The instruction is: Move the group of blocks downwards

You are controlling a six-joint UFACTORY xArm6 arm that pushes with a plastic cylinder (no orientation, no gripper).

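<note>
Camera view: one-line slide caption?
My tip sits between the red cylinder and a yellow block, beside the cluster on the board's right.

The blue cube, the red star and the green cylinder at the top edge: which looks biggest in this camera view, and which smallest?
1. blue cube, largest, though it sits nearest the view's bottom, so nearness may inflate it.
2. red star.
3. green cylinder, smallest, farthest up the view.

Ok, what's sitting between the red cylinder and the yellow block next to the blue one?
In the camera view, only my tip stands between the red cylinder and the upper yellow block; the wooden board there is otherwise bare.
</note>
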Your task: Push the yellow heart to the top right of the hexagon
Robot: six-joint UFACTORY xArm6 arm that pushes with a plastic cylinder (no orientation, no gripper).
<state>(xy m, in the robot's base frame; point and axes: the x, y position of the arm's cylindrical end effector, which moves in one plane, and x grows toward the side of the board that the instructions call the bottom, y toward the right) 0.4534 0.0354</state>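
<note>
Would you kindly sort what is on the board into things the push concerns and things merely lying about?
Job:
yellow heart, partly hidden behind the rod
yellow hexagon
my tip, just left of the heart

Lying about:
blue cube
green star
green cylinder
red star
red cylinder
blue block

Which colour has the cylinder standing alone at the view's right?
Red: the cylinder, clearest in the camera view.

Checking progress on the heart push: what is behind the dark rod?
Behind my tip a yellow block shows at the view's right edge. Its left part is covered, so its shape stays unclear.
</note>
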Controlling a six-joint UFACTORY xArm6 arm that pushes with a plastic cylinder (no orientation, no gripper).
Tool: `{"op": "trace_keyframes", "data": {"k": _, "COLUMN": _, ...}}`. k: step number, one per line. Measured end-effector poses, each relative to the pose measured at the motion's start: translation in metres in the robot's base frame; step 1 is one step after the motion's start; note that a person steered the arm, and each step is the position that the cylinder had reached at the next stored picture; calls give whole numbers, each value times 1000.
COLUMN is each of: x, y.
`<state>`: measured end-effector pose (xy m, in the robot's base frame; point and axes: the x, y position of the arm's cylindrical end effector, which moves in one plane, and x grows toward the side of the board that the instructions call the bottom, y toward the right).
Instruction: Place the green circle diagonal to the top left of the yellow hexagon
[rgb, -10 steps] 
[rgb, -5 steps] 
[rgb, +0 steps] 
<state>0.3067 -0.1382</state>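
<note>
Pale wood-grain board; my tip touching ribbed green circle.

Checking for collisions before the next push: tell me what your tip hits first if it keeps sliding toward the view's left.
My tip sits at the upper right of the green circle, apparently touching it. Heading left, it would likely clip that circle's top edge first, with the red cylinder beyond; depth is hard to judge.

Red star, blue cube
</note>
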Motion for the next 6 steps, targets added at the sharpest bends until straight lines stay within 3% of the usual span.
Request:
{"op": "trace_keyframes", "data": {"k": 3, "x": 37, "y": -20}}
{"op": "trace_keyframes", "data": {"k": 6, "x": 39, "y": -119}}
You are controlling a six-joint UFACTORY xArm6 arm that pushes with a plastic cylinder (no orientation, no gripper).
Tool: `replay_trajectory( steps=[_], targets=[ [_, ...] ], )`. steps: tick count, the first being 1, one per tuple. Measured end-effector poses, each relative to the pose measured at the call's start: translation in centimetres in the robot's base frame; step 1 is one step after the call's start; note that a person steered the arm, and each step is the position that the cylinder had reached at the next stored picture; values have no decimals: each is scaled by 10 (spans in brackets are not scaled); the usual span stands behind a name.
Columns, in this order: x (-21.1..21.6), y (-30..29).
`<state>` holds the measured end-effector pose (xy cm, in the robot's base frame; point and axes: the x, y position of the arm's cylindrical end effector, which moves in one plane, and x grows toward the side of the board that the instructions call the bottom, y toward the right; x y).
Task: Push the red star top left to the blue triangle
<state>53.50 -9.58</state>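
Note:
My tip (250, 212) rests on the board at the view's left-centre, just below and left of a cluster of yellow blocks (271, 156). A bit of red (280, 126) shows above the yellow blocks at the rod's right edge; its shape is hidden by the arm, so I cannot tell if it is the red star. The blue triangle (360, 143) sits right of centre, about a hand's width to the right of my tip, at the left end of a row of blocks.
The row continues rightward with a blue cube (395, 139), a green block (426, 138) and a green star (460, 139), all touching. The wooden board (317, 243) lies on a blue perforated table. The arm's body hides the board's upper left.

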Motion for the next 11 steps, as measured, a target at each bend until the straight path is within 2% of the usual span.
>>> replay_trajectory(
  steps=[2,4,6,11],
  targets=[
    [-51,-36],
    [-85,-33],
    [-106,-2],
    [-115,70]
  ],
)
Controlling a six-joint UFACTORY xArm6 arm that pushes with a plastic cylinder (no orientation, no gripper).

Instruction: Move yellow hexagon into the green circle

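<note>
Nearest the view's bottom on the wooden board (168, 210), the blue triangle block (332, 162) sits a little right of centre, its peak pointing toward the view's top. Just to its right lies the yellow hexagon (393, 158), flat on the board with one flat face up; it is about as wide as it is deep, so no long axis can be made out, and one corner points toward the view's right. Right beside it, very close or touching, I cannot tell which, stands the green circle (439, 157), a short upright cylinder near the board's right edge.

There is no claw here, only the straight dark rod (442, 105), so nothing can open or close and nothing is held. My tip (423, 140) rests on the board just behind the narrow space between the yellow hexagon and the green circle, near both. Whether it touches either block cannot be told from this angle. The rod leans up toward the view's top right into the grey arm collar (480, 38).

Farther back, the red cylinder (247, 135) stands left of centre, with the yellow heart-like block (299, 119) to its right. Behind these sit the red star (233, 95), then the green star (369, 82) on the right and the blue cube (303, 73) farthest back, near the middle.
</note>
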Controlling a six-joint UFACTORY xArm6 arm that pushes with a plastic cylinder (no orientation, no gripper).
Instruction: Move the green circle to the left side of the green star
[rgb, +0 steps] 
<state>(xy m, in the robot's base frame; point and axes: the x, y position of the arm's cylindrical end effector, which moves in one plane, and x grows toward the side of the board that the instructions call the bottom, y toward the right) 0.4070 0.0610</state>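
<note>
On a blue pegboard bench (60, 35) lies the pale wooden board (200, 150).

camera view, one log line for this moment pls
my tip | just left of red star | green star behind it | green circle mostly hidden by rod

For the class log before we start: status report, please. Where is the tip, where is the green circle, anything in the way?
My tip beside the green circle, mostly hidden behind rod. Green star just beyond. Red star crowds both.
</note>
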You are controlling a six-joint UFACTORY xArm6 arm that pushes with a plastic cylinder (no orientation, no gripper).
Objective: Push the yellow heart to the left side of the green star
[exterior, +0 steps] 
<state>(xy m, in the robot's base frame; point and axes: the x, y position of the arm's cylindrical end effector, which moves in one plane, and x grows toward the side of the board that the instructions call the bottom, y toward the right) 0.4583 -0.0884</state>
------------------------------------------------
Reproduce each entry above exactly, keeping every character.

**Result of the task**
The instruction is: Move the group of blocks downwards

You are controlling a six-joint UFACTORY xArm6 arm that pushes with a plastic cylinder (no orientation, no gripper).

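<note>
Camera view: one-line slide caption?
My tip sits between the red cylinder and a yellow block, beside the cluster on the board's right.

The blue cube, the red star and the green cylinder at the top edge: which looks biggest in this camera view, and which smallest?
1. blue cube, largest, though it sits nearest the view's bottom, so nearness may inflate it.
2. red star.
3. green cylinder, smallest, farthest up the view.

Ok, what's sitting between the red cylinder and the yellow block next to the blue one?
In the camera view, only my tip stands between the red cylinder and the upper yellow block; the wooden board there is otherwise bare.
</note>
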Your task: Push the yellow heart to the top right of the hexagon
Robot: six-joint UFACTORY xArm6 arm that pushes with a plastic cylinder (no orientation, no gripper).
<state>(xy m, in the robot's base frame; point and axes: the x, y position of the arm's cylindrical end effector, which moves in one plane, and x grows toward the side of the board that the instructions call the bottom, y toward the right) 0.4534 0.0354</state>
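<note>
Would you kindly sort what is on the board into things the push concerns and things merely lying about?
Job:
yellow heart, partly hidden behind the rod
yellow hexagon
my tip, just left of the heart

Lying about:
blue cube
green star
green cylinder
red star
red cylinder
blue block

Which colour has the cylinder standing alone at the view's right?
Red: the cylinder, clearest in the camera view.

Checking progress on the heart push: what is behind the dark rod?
Behind my tip a yellow block shows at the view's right edge. Its left part is covered, so its shape stays unclear.
</note>
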Controlling a six-joint UFACTORY xArm6 arm that pushes with a plastic cylinder (no orientation, no gripper).
Tool: `{"op": "trace_keyframes", "data": {"k": _, "COLUMN": _, ...}}`. k: step number, one per line. Measured end-effector poses, each relative to the pose measured at the motion's start: translation in metres in the robot's base frame; step 1 is one step after the motion's start; note that a person steered the arm, and each step is the position that the cylinder had reached at the next stored picture; calls give whole numbers, each value times 1000.
COLUMN is each of: x, y.
`<state>`: measured end-effector pose (xy m, in the robot's base frame; point and axes: the x, y position of the arm's cylindrical end effector, which moves in one plane, and x grows toward the side of the board that the instructions call the bottom, y toward the right).
Instruction: Place the green circle diagonal to the top left of the yellow hexagon
[rgb, -10 steps] 
[rgb, -5 steps] 
[rgb, +0 steps] 
<state>0.3067 -0.1382</state>
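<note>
Pale wood-grain board; my tip touching ribbed green circle.

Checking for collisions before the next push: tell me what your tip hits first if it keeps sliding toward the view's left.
My tip sits at the upper right of the green circle, apparently touching it. Heading left, it would likely clip that circle's top edge first, with the red cylinder beyond; depth is hard to judge.

Red star, blue cube
</note>
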Motion for the next 6 steps, targets added at the sharpest bends until straight lines stay within 3% of the usual span.
Request:
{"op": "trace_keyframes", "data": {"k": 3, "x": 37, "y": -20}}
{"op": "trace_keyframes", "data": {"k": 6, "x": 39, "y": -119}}
You are controlling a six-joint UFACTORY xArm6 arm that pushes with a plastic cylinder (no orientation, no gripper).
Tool: `replay_trajectory( steps=[_], targets=[ [_, ...] ], )`. steps: tick count, the first being 1, one per tuple. Measured end-effector poses, each relative to the pose measured at the call's start: translation in centimetres in the robot's base frame; step 1 is one step after the call's start; note that a person steered the arm, and each step is the position that the cylinder had reached at the next stored picture; values have no decimals: each is scaled by 10 (spans in brackets are not scaled); the usual span stands behind a name.
Columns, in this order: x (-21.1..21.6), y (-30..29).
`<state>` holds the measured end-effector pose (xy cm, in the robot's base frame; point and axes: the x, y position of the arm's cylindrical end effector, which moves in one plane, and x grows toward the side of the board that the instructions call the bottom, y toward the right; x y).
Task: Push the red star top left to the blue triangle
<state>53.50 -9.58</state>
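Note:
My tip (250, 212) rests on the board at the view's left-centre, just below and left of a cluster of yellow blocks (271, 156). A bit of red (280, 126) shows above the yellow blocks at the rod's right edge; its shape is hidden by the arm, so I cannot tell if it is the red star. The blue triangle (360, 143) sits right of centre, about a hand's width to the right of my tip, at the left end of a row of blocks.
The row continues rightward with a blue cube (395, 139), a green block (426, 138) and a green star (460, 139), all touching. The wooden board (317, 243) lies on a blue perforated table. The arm's body hides the board's upper left.
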
Motion for the next 11 steps, as measured, a target at each bend until the straight path is within 2% of the usual span.
>>> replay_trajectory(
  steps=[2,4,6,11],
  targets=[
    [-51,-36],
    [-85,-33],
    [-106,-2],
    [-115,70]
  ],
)
Controlling a six-joint UFACTORY xArm6 arm that pushes with a plastic cylinder (no orientation, no gripper).

Instruction: Move yellow hexagon into the green circle

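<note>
Nearest the view's bottom on the wooden board (168, 210), the blue triangle block (332, 162) sits a little right of centre, its peak pointing toward the view's top. Just to its right lies the yellow hexagon (393, 158), flat on the board with one flat face up; it is about as wide as it is deep, so no long axis can be made out, and one corner points toward the view's right. Right beside it, very close or touching, I cannot tell which, stands the green circle (439, 157), a short upright cylinder near the board's right edge.

There is no claw here, only the straight dark rod (442, 105), so nothing can open or close and nothing is held. My tip (423, 140) rests on the board just behind the narrow space between the yellow hexagon and the green circle, near both. Whether it touches either block cannot be told from this angle. The rod leans up toward the view's top right into the grey arm collar (480, 38).

Farther back, the red cylinder (247, 135) stands left of centre, with the yellow heart-like block (299, 119) to its right. Behind these sit the red star (233, 95), then the green star (369, 82) on the right and the blue cube (303, 73) farthest back, near the middle.
</note>
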Controlling a six-joint UFACTORY xArm6 arm that pushes with a plastic cylinder (no orientation, no gripper).
Instruction: Move the green circle to the left side of the green star
[rgb, +0 steps] 
<state>(xy m, in the robot's base frame; point and axes: the x, y position of the arm's cylindrical end effector, which moves in one plane, and x grows toward the side of the board that the instructions call the bottom, y toward the right) 0.4070 0.0610</state>
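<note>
On a blue pegboard bench (60, 35) lies the pale wooden board (200, 150).

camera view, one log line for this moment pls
my tip | just left of red star | green star behind it | green circle mostly hidden by rod

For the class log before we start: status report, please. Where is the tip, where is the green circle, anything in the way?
My tip beside the green circle, mostly hidden behind rod. Green star just beyond. Red star crowds both.
</note>
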You are controlling a six-joint UFACTORY xArm6 arm that pushes with a plastic cylinder (no orientation, no gripper).
Objective: Push the yellow heart to the left side of the green star
[exterior, +0 steps] 
<state>(xy m, in the robot's base frame; point and axes: the x, y position of the arm's cylindrical end effector, which moves in one plane, and x grows toward the side of the board that the instructions call the bottom, y toward the right) 0.4583 -0.0884</state>

The response to the exercise is complete.